Si chiamano così per via della forma che ricorda quella delle cartucce di un fucile, ma in alcune zone sono conosciute anche come sigarette: oggi sono un po’ in disuso ma un tempo le cartucce erano i pasticcini prediletti in Campania e Salento, dove sono ancora diffusi. Dei cannoncini di pasta di mandorle racchiusi in fogli di carta, da srotolare e mangiare insieme a una tazzina di caffè. Un dolce ricordo da recuperare e riportare in auge.
Non si mangiano più spesso, ma in molte pasticcerie tradizionali si trovano ancora: un tempo venivano chiamate anche babanielli, per via della somiglianza con la forma dei babà, ma sapore e consistenza sono completamente diversi. Non si sa molto sulla storia delle cartucce, ma sembra siano nate per la necessità di realizzare un dolcetto in grado di mantenersi a lungo, in un tempo in cui i frigoriferi non erano d’uso comune nelle case. Gran parte del loro successo di deve alle suore del convento di San Gregorio Armeno, famose per la loro pasta di mandorle, che in Campania vanta un’antichissima tradizione.
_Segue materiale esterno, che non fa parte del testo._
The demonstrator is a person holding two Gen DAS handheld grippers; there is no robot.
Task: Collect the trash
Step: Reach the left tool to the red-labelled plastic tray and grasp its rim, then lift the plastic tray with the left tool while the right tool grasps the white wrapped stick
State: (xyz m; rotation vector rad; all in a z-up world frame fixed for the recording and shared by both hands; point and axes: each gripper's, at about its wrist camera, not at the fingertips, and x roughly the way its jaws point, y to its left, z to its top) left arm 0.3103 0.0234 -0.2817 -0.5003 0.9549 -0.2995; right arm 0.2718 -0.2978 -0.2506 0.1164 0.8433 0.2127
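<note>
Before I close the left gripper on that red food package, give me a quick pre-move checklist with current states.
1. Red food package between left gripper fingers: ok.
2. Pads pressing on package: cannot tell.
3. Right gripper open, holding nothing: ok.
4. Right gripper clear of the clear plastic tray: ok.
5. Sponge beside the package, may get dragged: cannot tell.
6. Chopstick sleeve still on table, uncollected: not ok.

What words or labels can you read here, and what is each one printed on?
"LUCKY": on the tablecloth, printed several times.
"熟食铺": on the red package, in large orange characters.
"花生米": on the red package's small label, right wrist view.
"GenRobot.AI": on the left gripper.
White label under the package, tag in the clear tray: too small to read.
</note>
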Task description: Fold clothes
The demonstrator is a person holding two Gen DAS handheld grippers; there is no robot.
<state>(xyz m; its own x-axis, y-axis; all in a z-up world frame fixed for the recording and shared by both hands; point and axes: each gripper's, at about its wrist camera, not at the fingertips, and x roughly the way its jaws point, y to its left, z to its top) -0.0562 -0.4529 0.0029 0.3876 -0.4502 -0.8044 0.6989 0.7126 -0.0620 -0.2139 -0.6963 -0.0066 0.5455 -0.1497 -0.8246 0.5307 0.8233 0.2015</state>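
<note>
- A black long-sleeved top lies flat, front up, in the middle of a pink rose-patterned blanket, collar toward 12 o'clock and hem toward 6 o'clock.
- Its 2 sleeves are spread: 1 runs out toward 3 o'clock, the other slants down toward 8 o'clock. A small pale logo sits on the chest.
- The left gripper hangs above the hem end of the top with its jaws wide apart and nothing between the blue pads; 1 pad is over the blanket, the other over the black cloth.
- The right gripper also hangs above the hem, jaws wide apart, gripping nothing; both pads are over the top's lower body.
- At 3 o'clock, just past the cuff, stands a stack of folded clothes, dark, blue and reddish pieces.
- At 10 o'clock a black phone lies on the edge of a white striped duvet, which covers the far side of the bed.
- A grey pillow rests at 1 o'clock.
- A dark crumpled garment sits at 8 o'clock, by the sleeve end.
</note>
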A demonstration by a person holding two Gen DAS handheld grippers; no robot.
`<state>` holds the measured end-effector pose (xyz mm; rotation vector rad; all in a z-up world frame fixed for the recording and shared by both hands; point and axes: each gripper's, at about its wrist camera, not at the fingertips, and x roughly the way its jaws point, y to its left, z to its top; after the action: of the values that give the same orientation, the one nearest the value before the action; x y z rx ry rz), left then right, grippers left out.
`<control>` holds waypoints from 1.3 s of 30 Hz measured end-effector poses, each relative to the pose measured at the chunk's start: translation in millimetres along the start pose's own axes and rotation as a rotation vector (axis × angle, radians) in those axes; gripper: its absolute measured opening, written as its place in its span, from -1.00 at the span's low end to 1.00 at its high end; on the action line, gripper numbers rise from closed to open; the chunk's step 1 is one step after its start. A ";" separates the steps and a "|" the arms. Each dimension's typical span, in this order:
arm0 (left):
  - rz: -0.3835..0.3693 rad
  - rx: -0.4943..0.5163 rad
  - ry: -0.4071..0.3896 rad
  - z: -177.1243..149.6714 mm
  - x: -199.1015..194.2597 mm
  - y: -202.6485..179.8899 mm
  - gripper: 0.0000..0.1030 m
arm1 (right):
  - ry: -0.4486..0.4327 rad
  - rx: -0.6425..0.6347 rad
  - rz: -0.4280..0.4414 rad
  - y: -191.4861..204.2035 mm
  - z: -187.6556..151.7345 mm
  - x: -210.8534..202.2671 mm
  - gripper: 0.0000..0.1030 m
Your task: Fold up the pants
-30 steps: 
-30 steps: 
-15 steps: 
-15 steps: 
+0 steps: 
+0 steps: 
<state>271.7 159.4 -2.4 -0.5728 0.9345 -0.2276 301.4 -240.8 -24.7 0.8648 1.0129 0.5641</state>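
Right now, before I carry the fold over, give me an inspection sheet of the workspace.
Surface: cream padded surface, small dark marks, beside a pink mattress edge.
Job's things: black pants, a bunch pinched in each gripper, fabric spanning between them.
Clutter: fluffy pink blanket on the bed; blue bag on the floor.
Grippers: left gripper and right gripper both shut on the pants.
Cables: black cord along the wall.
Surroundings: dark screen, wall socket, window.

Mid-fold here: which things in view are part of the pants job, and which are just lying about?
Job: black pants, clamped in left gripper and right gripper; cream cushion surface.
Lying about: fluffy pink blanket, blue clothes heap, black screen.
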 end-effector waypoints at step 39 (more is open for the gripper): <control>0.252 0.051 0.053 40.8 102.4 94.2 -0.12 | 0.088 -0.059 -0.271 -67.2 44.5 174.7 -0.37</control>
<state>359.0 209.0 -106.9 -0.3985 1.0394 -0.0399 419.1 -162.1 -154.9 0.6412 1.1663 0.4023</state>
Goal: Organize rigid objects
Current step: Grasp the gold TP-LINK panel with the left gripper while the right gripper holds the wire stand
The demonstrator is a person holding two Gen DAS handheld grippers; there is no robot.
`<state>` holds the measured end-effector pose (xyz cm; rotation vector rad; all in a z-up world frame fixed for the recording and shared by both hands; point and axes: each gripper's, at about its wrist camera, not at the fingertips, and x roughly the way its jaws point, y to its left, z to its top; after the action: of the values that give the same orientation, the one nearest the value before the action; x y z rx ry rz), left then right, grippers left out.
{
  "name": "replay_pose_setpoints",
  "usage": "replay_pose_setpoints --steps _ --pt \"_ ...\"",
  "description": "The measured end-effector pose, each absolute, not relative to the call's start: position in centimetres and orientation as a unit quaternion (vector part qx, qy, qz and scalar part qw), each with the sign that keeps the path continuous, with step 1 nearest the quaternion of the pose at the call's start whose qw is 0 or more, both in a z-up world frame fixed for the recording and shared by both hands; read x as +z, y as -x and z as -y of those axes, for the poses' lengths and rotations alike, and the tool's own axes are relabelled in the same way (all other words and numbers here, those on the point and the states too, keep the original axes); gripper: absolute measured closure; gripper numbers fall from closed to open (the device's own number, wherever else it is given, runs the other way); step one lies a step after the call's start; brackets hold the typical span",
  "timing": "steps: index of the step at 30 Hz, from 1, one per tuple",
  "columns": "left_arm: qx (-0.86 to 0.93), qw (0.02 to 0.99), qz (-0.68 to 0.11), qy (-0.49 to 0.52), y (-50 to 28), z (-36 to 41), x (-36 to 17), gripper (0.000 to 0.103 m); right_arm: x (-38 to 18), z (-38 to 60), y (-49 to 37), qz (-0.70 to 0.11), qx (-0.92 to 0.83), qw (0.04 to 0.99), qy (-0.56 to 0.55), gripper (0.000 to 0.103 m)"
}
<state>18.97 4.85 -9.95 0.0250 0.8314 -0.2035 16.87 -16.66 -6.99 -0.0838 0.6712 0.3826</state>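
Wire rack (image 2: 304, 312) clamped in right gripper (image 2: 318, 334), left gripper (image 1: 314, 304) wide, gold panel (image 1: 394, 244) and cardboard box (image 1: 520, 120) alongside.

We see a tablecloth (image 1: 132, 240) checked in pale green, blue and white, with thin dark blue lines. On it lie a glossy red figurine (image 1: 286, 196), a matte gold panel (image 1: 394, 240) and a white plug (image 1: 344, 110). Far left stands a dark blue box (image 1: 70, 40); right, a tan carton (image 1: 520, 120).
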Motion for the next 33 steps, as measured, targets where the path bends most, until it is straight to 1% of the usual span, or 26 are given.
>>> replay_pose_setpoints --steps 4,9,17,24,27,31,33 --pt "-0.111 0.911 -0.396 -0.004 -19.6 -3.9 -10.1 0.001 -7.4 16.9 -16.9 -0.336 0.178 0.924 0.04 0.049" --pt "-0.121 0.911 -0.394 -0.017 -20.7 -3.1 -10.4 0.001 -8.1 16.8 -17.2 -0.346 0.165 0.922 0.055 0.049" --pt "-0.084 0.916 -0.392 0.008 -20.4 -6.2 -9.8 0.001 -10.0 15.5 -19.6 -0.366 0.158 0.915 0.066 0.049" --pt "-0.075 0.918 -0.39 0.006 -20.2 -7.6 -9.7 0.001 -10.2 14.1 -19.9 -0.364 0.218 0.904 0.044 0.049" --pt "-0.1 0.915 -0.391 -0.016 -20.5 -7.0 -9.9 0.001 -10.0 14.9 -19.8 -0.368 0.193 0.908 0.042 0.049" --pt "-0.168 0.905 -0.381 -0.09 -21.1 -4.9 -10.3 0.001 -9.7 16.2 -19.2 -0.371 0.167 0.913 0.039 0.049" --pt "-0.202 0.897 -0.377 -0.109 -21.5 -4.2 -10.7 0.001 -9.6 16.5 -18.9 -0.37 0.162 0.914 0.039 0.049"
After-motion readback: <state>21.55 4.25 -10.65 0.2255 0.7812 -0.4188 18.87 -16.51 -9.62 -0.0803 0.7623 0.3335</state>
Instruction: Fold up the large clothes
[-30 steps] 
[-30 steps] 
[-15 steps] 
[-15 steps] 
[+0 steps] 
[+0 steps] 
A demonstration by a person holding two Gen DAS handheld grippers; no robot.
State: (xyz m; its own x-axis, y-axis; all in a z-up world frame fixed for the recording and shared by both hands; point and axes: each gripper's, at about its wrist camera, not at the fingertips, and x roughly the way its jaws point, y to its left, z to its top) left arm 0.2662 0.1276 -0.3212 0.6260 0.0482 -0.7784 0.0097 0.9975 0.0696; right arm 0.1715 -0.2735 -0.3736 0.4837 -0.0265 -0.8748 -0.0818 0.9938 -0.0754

Le cartucce, poi, si trovano anche in Salento: molti bar e pasticcerie della zona vendono queste piccole sigarette dolci in passato immancabili nel vassoio di paste della domenica, dolce di benvenuto per ogni ospite. Si possono anche preparare in casa: la ricetta non è complessa, ma occorre avere degli stampi cilindrici e gli involucri di carta necessari per avvolgerli. A realizzarle ancora a mano come una volta a Napoli è la pasticceria Armando Scaturchio, nata nel 1903 in via Portamedina grazie a due emigrati calabresi e mandata avanti dalla stessa famiglia. Oggi alla guida del laboratorio c’è Armando Scaturchio, erede di questa dolce tradizione che continua a proporre i grandi classici di un tempo e che non dimentica mai le nostalgiche cartucce.